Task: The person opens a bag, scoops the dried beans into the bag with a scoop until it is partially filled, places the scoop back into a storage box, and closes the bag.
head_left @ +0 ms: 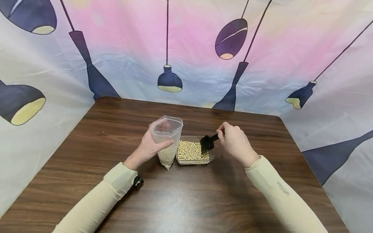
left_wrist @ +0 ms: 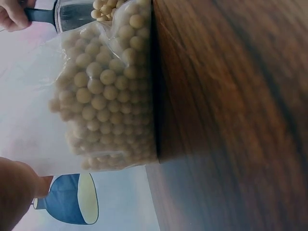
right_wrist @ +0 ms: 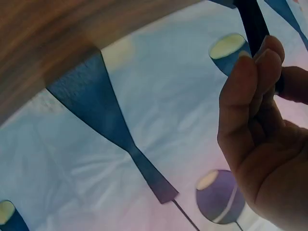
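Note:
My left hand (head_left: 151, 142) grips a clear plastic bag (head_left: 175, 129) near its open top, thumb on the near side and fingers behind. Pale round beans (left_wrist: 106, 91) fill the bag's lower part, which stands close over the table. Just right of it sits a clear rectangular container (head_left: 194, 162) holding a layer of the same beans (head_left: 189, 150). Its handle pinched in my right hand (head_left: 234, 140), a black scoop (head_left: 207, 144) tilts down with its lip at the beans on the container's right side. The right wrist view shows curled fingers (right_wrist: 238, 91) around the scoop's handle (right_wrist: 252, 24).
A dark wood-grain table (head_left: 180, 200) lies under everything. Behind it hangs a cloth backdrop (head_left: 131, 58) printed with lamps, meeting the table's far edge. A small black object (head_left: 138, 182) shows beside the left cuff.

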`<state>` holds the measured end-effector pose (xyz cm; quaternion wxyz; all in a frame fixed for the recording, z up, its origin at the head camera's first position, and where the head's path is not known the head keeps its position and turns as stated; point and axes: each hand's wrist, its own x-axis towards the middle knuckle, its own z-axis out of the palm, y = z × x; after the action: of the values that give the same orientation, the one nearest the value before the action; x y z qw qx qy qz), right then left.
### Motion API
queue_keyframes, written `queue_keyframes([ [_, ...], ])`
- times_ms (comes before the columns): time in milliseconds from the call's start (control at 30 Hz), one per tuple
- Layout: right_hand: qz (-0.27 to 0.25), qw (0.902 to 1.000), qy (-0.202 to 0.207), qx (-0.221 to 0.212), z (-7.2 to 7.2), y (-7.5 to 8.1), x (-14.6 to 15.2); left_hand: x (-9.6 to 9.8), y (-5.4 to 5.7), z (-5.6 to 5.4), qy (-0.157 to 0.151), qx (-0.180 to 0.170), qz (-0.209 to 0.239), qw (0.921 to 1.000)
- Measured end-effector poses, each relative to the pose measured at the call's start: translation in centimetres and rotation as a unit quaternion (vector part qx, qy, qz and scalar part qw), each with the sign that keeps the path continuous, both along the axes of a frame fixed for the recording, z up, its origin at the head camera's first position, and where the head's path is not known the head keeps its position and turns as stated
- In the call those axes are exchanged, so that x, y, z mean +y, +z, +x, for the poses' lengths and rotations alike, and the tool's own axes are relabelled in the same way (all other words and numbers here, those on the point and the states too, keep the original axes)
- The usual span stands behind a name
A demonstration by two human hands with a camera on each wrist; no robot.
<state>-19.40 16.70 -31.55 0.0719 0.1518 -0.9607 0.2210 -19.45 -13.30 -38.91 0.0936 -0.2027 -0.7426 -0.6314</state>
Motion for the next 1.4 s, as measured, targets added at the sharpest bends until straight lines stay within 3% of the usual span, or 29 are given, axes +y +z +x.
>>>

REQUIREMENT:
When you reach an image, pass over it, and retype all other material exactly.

THE COMPLETED TASK:
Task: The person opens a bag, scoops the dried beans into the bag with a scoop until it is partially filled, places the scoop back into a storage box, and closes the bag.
head_left @ +0 ms: 
left_wrist @ +0 ms: 
right_wrist @ +0 ms: 
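Note:
My left hand (head_left: 151, 142) grips a clear plastic bag (head_left: 175, 129) near its open top, thumb on the near side and fingers behind. Pale round beans (left_wrist: 106, 91) fill the bag's lower part, which stands close over the table. Just right of it sits a clear rectangular container (head_left: 194, 162) holding a layer of the same beans (head_left: 189, 150). Its handle pinched in my right hand (head_left: 234, 140), a black scoop (head_left: 207, 144) tilts down with its lip at the beans on the container's right side. The right wrist view shows curled fingers (right_wrist: 238, 91) around the scoop's handle (right_wrist: 252, 24).
A dark wood-grain table (head_left: 180, 200) lies under everything. Behind it hangs a cloth backdrop (head_left: 131, 58) printed with lamps, meeting the table's far edge. A small black object (head_left: 138, 182) shows beside the left cuff.
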
`<state>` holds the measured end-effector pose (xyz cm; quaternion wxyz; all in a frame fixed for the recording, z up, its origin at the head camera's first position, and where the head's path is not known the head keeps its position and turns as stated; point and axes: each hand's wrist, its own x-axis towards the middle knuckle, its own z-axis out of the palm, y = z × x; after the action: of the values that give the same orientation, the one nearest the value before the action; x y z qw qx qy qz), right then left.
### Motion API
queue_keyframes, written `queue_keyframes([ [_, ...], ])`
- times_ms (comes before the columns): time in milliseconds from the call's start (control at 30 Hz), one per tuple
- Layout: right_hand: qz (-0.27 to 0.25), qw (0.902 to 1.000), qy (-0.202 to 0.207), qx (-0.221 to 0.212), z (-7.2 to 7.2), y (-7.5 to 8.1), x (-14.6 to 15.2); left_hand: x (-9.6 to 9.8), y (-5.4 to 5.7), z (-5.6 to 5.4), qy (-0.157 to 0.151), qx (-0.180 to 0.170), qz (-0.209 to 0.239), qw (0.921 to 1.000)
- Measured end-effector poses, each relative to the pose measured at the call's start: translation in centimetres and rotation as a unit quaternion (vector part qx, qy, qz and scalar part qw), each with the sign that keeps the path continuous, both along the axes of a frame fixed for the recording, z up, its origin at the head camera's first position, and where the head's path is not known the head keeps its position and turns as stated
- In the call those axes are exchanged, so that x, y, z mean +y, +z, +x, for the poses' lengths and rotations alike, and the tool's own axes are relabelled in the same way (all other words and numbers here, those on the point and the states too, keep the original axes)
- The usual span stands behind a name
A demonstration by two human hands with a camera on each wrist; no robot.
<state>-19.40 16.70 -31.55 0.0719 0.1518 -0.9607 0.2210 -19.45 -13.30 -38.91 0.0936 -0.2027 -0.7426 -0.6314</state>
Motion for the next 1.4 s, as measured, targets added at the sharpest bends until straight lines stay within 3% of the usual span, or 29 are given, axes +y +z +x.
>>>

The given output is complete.